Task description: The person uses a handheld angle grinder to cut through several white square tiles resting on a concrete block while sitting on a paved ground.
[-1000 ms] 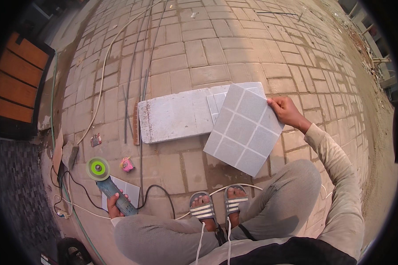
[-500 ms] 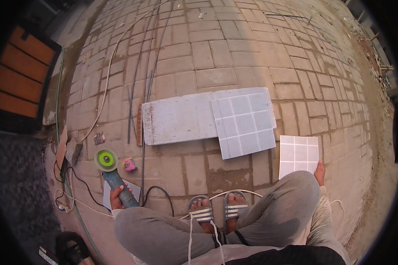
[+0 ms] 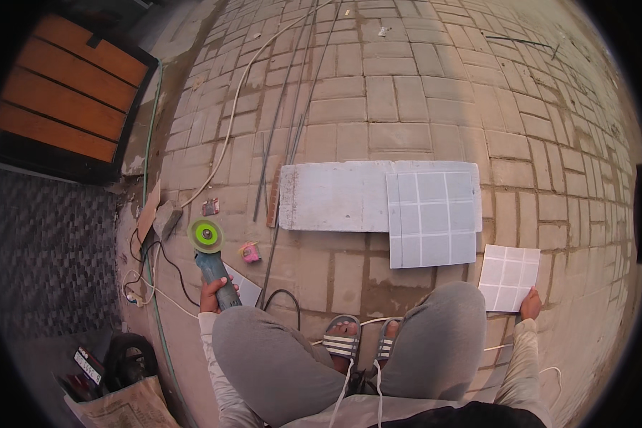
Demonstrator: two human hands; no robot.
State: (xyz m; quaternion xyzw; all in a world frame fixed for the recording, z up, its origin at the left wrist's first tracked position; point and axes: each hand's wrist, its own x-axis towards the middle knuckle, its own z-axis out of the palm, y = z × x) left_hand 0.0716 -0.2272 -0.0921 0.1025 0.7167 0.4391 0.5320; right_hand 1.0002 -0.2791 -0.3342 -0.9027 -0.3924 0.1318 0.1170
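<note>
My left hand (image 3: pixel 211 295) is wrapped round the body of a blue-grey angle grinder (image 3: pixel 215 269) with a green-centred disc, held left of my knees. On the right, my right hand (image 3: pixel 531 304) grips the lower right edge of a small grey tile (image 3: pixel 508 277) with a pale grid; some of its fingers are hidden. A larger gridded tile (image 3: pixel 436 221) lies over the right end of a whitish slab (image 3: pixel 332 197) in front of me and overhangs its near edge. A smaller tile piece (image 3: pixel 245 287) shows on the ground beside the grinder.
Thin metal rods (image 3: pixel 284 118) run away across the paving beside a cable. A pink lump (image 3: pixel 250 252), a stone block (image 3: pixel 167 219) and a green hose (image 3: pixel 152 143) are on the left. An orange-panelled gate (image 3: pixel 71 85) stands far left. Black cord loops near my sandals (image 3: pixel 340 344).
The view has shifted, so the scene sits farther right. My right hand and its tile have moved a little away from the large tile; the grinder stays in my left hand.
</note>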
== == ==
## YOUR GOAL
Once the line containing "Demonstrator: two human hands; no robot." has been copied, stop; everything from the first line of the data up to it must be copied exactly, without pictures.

## OUTPUT
Task description: The person uses a handheld angle grinder to cut through several white square tiles resting on a concrete block while sitting on a paved ground.
[-1000 ms] 
[-500 ms] 
[+0 ms] 
Demonstrator: two human hands; no robot.

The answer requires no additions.